Si le tout vous convient, je vous remettrai les planches et les Manuscrits, pour la somme dont nous conviendrons aisément a nous trois et s’il ne vous convient pas, vous aurés sacrifié cent Louis et moy ma peine de voyage, mon temps, l’absence de mon ménage et quelques petits extra fraix; par contre je serois flaté de l’honneur et de l’advantage de vous entretenir.

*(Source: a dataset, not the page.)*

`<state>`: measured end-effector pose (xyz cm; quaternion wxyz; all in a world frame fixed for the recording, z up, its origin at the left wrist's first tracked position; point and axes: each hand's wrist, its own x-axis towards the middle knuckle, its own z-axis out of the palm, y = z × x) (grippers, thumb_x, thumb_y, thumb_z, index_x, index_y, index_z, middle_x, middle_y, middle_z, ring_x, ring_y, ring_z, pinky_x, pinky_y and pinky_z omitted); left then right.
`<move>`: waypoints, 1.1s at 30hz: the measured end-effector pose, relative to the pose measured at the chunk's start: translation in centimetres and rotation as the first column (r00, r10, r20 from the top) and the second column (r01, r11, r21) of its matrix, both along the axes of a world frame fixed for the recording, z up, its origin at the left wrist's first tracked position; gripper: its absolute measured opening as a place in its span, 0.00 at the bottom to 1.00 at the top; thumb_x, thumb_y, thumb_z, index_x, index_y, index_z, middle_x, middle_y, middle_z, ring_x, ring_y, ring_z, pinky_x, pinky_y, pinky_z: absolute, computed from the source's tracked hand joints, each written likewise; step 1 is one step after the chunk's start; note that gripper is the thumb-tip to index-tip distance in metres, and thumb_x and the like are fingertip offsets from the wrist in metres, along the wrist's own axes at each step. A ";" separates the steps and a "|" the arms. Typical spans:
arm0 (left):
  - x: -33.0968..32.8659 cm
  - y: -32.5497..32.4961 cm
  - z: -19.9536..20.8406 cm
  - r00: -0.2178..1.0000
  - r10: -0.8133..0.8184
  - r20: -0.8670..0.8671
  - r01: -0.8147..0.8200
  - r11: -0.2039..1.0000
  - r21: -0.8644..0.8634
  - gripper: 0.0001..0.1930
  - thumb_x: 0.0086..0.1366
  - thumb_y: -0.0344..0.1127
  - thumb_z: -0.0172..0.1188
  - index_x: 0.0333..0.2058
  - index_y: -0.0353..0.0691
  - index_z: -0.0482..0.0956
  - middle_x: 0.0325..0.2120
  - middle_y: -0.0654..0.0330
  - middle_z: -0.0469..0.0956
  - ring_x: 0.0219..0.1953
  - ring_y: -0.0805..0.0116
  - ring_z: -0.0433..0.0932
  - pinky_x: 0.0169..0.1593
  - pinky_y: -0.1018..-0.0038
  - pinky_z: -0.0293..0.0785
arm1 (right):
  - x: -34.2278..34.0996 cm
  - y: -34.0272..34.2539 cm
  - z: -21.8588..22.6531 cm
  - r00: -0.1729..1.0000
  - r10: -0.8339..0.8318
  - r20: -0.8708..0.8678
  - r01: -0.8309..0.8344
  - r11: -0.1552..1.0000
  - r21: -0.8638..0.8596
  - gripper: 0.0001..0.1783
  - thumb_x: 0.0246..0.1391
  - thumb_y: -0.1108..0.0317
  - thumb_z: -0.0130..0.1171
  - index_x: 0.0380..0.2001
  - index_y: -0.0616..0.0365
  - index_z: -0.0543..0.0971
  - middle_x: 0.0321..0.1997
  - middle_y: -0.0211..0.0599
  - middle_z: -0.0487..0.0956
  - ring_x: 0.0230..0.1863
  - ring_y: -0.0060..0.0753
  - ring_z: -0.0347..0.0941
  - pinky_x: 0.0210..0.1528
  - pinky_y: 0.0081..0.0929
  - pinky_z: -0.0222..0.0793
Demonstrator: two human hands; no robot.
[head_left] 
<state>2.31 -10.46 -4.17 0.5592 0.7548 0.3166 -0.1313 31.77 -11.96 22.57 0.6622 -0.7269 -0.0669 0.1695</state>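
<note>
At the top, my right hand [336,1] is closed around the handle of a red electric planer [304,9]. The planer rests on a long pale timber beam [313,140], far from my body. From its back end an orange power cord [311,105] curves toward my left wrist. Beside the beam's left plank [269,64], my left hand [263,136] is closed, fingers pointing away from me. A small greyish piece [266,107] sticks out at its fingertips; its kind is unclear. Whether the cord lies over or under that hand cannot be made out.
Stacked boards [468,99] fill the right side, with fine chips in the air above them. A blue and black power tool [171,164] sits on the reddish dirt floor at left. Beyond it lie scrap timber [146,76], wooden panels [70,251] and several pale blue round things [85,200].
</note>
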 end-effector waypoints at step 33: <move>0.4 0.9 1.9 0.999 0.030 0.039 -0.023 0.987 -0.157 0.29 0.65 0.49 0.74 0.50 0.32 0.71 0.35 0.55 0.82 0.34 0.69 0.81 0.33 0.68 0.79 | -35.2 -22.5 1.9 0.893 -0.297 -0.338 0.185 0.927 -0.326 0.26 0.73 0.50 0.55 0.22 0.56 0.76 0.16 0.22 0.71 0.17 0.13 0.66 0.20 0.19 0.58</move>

Je suis honteux Méssieurs, de devoir parler d’argent, mais quarante mille écus, que les Banqueroutiers et les actions de la Comp[agni]e Angloise m’ont fait perdre; une somme assés forte pour moy que j’étois allé retirer à P: mais que des procés me disputent, l’argent que j’ai dépensé a cet effect et d’autres circonstances, m’ont mis si a l’étroit, que je ne puis soutenir, relativement a l’intéret ma façon de penser, quoiqu’il m’en coute.

Le temps de deux mois que je serois vers vous, seroit plus que suffisant pour que vous fissiés traduire le tout.

En supposant “120” Bat[aill]ons a 30 officiers chacun cela feroit 3600 et a peü près autant de cadets ou pour distribuer aux milices dans les Provinces, ce seroit dans mon idée environ 7 mille éxemplaires des évolutions et 7 mille du génie et du militaire que votre gouvernement remettroit a chacun, soit en don soit en retenue de Paÿe; ce sera si peü de chose.